DATA BELOW Block Start

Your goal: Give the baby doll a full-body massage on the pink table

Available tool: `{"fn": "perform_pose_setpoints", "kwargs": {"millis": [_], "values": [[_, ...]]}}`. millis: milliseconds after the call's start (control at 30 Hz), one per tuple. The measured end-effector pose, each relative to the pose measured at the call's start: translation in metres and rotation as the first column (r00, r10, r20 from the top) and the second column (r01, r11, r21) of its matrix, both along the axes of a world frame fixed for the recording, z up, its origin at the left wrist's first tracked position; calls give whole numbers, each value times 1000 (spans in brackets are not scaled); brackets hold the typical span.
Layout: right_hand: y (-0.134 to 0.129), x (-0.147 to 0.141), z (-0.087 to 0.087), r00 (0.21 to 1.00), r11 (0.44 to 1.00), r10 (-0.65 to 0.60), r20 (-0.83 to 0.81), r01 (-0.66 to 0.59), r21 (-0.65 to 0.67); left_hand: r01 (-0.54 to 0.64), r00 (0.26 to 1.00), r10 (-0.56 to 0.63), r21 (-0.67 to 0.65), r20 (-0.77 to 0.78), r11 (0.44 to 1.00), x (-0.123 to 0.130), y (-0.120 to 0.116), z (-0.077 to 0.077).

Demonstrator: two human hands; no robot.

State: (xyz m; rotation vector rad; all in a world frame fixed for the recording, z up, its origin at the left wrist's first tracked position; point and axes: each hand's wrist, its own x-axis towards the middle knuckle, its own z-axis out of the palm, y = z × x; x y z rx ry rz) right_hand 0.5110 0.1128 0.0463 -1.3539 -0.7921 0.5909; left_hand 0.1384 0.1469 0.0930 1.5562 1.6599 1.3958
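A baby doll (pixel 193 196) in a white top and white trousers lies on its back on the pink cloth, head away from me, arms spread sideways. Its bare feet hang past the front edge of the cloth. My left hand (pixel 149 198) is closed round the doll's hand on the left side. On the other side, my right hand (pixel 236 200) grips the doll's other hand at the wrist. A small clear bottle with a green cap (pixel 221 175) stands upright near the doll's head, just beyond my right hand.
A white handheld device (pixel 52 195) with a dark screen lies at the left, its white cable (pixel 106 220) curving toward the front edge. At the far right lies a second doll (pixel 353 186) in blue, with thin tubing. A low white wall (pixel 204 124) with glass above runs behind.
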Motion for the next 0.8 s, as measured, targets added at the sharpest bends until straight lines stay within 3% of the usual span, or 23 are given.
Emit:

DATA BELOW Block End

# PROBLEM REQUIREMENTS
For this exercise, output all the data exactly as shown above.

# OUTPUT BELOW
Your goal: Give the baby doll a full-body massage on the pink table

Available tool: `{"fn": "perform_pose_setpoints", "kwargs": {"millis": [_], "values": [[_, ...]]}}`. millis: milliseconds after the call's start (control at 30 Hz), one per tuple. The measured end-effector pose, each relative to the pose measured at the call's start: translation in metres and rotation as the first column (r00, r10, r20 from the top) and the second column (r01, r11, r21) of its matrix, both along the axes of a world frame fixed for the recording, z up, its origin at the left wrist's first tracked position; calls give whole numbers, each value times 1000 (spans in brackets are not scaled); brackets hold the typical span.
Layout: right_hand: y (-0.134 to 0.129), x (-0.147 to 0.141), z (-0.087 to 0.087), r00 (0.21 to 1.00), r11 (0.44 to 1.00), r10 (-0.65 to 0.60), r20 (-0.83 to 0.81), r01 (-0.66 to 0.59), r21 (-0.65 to 0.67); left_hand: r01 (-0.54 to 0.64), r00 (0.26 to 1.00), r10 (-0.56 to 0.63), r21 (-0.67 to 0.65), r20 (-0.77 to 0.78), r11 (0.44 to 1.00), x (-0.123 to 0.130), y (-0.120 to 0.116), z (-0.077 to 0.077).

Demonstrator: two human hands; no robot.

State: (xyz m; rotation vector rad; all in a world frame fixed for the recording, z up, its origin at the left wrist's first tracked position; point and axes: each hand's wrist, its own x-axis towards the middle knuckle, its own z-axis out of the palm, y = z × x; x y z rx ry rz) right_hand 0.5110 0.1128 0.0463 -1.3539 -0.7921 0.5909; left_hand 0.1384 0.1469 0.0930 1.5562 1.6599 1.3958
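A baby doll (pixel 193 196) in a white top and white trousers lies on its back on the pink cloth, head away from me, arms spread sideways. Its bare feet hang past the front edge of the cloth. My left hand (pixel 149 198) is closed round the doll's hand on the left side. On the other side, my right hand (pixel 236 200) grips the doll's other hand at the wrist. A small clear bottle with a green cap (pixel 221 175) stands upright near the doll's head, just beyond my right hand.
A white handheld device (pixel 52 195) with a dark screen lies at the left, its white cable (pixel 106 220) curving toward the front edge. At the far right lies a second doll (pixel 353 186) in blue, with thin tubing. A low white wall (pixel 204 124) with glass above runs behind.
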Motion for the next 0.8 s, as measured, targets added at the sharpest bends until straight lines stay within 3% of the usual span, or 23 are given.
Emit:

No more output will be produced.